# What needs to be done
In the listing below, locate the lines that hold "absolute" and copy them.

# Records

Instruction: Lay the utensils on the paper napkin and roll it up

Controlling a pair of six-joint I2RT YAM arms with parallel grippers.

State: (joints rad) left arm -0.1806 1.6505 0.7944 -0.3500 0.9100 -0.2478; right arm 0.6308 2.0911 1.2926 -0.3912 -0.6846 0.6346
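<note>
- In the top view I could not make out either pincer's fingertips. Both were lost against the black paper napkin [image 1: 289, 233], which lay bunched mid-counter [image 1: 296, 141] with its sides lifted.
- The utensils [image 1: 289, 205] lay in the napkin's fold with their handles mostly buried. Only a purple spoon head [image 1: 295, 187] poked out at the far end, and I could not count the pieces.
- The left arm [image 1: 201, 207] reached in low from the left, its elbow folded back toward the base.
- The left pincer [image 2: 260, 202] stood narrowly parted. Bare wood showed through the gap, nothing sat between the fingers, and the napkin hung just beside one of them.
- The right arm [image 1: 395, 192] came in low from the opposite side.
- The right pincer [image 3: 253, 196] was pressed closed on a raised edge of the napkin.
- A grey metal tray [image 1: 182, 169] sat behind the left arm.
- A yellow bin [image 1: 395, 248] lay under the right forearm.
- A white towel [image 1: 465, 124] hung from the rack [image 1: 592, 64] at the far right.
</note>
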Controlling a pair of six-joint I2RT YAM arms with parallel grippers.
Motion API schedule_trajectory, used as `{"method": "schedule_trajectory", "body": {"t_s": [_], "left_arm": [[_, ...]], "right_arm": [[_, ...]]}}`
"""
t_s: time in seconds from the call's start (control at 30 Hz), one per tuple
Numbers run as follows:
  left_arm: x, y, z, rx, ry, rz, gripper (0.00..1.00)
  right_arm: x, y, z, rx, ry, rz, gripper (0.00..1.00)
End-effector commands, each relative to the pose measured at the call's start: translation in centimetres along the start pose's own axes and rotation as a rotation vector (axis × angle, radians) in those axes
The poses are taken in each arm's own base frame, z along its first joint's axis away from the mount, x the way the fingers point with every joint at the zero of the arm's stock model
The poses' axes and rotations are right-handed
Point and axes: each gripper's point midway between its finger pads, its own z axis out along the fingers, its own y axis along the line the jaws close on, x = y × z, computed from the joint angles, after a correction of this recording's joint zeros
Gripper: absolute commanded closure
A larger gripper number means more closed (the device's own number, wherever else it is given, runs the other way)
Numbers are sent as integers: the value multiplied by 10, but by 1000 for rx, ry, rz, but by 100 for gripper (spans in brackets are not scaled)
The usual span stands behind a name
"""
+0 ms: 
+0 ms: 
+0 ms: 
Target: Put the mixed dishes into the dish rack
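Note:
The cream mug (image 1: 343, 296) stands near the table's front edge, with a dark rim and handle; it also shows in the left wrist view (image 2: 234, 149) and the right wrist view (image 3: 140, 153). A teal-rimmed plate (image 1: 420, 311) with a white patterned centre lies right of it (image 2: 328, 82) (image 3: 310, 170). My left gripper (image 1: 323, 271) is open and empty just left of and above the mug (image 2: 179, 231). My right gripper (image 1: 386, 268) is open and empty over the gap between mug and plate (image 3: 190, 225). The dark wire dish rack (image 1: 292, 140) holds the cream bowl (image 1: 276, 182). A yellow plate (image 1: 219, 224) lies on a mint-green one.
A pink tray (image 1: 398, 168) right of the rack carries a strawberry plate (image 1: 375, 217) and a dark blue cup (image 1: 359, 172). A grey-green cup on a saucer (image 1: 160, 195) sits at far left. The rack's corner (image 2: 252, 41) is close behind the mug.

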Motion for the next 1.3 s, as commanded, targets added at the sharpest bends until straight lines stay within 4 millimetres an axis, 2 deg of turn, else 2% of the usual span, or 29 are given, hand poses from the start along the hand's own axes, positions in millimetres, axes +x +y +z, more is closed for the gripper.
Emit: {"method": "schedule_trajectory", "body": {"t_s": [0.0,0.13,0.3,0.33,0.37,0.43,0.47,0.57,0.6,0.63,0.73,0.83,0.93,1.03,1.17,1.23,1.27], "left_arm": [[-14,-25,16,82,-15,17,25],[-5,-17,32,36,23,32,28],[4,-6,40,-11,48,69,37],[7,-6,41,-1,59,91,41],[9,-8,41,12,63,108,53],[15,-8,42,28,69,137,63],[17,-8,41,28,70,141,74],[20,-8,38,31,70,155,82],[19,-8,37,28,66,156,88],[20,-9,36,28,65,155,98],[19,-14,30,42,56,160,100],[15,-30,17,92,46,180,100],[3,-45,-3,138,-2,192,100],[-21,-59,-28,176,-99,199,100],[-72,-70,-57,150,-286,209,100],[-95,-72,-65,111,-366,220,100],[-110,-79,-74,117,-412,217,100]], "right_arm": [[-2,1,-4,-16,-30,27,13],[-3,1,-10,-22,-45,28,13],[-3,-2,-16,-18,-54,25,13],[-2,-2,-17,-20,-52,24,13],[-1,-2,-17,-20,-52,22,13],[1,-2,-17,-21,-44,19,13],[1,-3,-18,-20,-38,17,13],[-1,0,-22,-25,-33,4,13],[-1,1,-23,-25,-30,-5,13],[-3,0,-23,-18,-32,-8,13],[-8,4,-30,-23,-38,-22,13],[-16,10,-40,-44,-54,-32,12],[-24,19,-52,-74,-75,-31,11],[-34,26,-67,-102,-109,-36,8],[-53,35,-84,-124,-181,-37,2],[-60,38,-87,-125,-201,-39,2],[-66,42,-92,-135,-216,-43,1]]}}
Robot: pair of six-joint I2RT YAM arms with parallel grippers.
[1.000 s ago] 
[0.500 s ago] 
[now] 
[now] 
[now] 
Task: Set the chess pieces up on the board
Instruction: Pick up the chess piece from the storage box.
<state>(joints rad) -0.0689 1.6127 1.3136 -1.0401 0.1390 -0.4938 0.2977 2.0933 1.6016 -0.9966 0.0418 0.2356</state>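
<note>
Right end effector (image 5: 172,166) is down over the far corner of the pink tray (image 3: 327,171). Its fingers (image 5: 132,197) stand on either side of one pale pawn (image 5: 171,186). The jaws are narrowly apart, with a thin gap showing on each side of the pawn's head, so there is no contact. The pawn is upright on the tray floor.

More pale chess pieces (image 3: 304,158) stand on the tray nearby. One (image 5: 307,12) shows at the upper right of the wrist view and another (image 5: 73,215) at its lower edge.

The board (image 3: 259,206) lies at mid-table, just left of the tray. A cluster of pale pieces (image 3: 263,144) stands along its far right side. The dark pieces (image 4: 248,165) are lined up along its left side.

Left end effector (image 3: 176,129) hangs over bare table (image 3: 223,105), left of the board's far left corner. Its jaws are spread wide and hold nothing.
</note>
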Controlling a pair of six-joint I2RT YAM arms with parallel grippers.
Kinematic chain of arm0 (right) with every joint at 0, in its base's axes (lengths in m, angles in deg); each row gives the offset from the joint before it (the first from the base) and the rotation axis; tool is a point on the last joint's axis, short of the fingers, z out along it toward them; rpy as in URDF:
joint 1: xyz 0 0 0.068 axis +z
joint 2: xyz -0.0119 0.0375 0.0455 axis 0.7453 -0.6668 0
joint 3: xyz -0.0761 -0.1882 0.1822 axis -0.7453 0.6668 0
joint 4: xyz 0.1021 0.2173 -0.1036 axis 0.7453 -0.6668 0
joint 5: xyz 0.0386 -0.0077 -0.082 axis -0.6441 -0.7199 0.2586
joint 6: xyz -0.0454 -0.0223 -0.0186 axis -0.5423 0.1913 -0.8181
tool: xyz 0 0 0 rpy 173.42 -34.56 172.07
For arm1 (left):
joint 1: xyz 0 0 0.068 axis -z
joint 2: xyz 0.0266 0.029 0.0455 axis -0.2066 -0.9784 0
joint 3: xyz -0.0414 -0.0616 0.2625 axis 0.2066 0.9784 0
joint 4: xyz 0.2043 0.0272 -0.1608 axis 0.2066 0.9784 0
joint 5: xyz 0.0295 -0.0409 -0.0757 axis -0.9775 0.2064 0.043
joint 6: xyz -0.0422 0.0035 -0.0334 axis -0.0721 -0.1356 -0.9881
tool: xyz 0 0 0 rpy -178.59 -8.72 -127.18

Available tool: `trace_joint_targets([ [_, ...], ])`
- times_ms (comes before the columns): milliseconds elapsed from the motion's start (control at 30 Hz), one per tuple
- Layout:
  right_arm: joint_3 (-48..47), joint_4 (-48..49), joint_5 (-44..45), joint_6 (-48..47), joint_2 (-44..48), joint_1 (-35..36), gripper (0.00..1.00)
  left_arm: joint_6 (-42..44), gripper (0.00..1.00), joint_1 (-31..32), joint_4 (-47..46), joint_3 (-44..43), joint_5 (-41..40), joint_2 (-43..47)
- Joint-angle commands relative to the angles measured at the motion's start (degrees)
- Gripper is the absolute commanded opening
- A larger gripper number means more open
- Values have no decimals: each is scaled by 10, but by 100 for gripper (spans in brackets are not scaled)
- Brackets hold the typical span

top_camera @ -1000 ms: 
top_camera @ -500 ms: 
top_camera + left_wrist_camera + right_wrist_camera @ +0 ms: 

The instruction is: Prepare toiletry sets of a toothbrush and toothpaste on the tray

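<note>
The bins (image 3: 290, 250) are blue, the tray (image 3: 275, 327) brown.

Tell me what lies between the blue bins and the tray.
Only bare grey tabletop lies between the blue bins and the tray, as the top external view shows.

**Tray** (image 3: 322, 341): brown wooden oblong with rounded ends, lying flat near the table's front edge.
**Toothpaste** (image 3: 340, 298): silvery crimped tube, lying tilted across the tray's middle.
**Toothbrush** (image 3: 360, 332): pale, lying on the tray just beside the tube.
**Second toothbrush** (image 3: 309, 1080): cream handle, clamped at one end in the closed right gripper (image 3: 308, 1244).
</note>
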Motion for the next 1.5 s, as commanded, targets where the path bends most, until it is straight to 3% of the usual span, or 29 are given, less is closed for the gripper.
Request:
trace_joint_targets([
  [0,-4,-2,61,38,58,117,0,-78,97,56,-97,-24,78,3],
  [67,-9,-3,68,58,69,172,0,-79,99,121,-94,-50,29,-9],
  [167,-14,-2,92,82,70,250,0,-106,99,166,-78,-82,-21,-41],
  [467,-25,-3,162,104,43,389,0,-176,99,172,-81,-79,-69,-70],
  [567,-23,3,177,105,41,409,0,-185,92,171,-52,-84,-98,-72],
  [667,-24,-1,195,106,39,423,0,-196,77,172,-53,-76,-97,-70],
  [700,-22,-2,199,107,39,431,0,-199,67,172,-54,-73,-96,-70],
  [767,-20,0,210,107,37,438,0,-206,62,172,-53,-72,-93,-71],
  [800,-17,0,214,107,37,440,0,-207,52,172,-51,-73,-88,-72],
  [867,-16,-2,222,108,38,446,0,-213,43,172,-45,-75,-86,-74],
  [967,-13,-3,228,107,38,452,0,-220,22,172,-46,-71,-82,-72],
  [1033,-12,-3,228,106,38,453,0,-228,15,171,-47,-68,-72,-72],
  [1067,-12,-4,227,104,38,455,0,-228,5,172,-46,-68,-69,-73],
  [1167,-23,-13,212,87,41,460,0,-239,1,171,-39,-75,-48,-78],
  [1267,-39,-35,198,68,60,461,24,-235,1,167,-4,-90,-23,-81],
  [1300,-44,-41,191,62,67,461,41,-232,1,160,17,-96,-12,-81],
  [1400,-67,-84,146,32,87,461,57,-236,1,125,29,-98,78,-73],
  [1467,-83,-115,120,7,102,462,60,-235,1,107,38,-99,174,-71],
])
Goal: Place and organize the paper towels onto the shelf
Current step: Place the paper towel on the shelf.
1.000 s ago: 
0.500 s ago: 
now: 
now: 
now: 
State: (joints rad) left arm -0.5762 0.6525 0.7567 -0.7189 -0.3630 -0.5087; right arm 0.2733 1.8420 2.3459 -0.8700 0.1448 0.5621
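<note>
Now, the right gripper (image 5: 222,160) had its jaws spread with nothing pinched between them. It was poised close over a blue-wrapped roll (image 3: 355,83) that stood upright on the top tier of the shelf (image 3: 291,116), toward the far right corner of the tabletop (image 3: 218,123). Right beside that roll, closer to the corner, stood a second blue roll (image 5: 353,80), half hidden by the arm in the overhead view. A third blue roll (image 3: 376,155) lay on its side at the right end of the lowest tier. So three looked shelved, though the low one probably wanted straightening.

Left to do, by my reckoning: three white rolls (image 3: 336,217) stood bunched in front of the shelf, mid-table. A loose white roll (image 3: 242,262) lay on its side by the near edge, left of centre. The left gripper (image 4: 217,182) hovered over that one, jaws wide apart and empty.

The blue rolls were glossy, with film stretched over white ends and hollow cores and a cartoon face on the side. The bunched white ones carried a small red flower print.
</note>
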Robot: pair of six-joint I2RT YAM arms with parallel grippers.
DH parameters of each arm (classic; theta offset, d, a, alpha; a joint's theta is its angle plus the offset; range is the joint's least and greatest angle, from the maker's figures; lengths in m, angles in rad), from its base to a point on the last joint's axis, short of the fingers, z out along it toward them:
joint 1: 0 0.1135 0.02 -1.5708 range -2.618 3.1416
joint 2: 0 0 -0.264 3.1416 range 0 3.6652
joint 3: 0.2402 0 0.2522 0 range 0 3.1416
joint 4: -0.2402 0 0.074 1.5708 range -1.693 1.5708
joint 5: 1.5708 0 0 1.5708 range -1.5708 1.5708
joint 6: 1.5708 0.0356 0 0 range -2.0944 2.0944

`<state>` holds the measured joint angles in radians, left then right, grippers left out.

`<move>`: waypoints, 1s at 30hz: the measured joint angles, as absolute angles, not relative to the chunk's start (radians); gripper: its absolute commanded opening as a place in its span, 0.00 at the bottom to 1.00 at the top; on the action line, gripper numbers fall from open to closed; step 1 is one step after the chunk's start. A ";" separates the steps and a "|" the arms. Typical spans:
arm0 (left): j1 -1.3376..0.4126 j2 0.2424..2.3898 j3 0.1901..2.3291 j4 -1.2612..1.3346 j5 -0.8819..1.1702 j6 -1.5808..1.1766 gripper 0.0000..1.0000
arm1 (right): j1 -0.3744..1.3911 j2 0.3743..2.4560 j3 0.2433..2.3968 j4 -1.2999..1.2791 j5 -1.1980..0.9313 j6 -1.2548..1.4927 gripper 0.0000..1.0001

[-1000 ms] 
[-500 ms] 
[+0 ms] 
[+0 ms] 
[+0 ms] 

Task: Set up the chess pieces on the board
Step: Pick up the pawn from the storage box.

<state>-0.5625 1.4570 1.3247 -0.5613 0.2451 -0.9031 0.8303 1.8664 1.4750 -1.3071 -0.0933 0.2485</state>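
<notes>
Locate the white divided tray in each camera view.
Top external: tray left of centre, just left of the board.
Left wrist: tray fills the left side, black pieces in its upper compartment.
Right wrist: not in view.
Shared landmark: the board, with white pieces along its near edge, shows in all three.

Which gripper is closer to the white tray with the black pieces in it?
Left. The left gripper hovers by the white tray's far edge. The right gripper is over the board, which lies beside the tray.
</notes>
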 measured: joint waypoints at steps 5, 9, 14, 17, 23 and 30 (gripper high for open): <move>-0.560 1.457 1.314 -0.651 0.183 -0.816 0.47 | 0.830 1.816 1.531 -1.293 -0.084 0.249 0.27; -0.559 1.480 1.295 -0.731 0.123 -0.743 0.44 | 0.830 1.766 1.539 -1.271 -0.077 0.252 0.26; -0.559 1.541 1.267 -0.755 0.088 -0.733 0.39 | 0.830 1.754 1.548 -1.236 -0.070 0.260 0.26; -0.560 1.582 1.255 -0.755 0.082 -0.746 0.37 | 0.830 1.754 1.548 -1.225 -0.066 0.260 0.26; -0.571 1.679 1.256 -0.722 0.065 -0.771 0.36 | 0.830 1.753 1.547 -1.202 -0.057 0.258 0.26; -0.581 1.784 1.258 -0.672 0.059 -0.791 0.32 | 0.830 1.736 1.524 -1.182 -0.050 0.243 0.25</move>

# Solution
Gripper: absolute commanded closure
- Gripper is the absolute commanded opening
`<move>`: waypoints, 1s at 30hz: the measured joint angles, as absolute angles, not relative to the chunk's start (radians); gripper: its absolute commanded opening as a place in its span, 0.00 at the bottom to 1.00 at the top; on the action line, gripper numbers fall from open to closed; step 1 is one step after the chunk's start. A ";" separates the steps and a "|" the arms. Typical spans:

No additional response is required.